Outdoors with Chester Moore Jr.: Local outdoors opportunities increasing
Published 7:16 pm Wednesday, August 19, 2015
It’s that time of year.
While the temperatures are brutal, there is a sense that is about to change as the best time of year for local outdoors action unfolds.
Hunting season is less than two weeks away with the kick-off of dove season and while dove counts are solid (as usual), dry conditions could make things challenging for hunters.
Local hunters with good freshwater sources should score on birds early and late. Local dove hunts area almost never outstanding like those in other parts of the state but very few go home empty-handed either.
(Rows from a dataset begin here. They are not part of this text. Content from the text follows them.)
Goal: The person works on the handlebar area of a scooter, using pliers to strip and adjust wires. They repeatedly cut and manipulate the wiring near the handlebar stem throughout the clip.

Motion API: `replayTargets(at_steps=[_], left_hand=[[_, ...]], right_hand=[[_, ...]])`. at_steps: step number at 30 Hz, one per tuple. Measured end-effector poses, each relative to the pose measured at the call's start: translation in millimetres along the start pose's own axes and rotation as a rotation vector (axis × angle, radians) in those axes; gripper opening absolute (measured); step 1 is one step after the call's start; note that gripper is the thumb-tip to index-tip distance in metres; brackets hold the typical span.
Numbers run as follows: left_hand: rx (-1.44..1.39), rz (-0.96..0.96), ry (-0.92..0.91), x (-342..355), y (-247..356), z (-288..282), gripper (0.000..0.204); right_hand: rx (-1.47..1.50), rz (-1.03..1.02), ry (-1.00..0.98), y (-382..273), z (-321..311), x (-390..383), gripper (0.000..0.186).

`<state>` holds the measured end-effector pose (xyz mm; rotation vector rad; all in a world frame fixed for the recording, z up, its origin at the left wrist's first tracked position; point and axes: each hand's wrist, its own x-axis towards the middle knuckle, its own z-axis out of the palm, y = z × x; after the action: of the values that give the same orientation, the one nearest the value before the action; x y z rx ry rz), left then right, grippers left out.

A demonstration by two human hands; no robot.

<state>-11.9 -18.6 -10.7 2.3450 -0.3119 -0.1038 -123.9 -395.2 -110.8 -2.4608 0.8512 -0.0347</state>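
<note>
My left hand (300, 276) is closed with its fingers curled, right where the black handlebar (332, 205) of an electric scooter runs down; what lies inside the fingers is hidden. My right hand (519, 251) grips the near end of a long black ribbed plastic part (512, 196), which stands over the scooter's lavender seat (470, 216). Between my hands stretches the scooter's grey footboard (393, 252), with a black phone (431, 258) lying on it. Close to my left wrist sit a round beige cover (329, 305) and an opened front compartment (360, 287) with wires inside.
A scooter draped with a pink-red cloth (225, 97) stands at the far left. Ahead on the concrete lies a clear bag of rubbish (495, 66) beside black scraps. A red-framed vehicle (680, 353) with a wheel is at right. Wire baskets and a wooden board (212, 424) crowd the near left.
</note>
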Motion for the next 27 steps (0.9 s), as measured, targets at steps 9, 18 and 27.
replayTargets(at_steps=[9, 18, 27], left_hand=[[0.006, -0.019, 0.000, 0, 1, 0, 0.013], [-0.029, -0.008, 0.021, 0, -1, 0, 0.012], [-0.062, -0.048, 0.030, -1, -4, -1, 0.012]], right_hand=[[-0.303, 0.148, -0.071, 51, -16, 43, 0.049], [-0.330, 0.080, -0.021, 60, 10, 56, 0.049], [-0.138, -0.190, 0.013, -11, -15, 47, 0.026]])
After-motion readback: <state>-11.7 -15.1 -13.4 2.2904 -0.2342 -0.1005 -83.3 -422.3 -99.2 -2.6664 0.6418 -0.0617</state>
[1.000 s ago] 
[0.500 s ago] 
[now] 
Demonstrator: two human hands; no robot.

Teal season runs Sept. 12-27 and once again those with freshwater will bag birds. A lot could change between now and then like a tropical storm hitting the coast and covering the prairies with water, but if it doesn’t, look for those with flooded agriculture to bag lots of blue wings.
Marsh hunters will probably do alright but there will not be as many limits as in the fields. This year’s crop of blue wings is at record proportions, so if there is any kind of cool front moving through the northern prairies, blue wings will pour into our region in large numbers.
I say “pour through” because these ducks migrate as far south as Venezuela. In fact, I saw blue wings there while fishing for peacock bass in December 1999. Migration never ceases to amaze me.
If the pecan tree in my yard is any indication, the mast (acorns, nuts) in the woods could be all over this year. If that happens, expect the bulk of the bow season deer activity in the Pineywoods to be around natural food crops. I have seen deer totally avoid feeders for pin oak flats just a stone’s throw away. Keep that in mind while hunting this year.
And let’s not forget the fishing.
There has been stellar flounder fishing in the bayous along the Sabine River this year, and when that happens, in my experience the fall run is phenomenal.
Expect lots of flounder this year and if you’re serious about getting the big ones start hitting these bayous and the north end of Sabine Lake around the middle of October.
The bull redfish are starting to move into the surf heavily for their annual spawn and will keep growing in number into October. The great thing about that is we have plenty of beach here in Southeast Texas offering free or very inexpensive fishing access.
This is just the beginning and we will be giving you the inside information throughout the coming late summer/early fall period and beyond.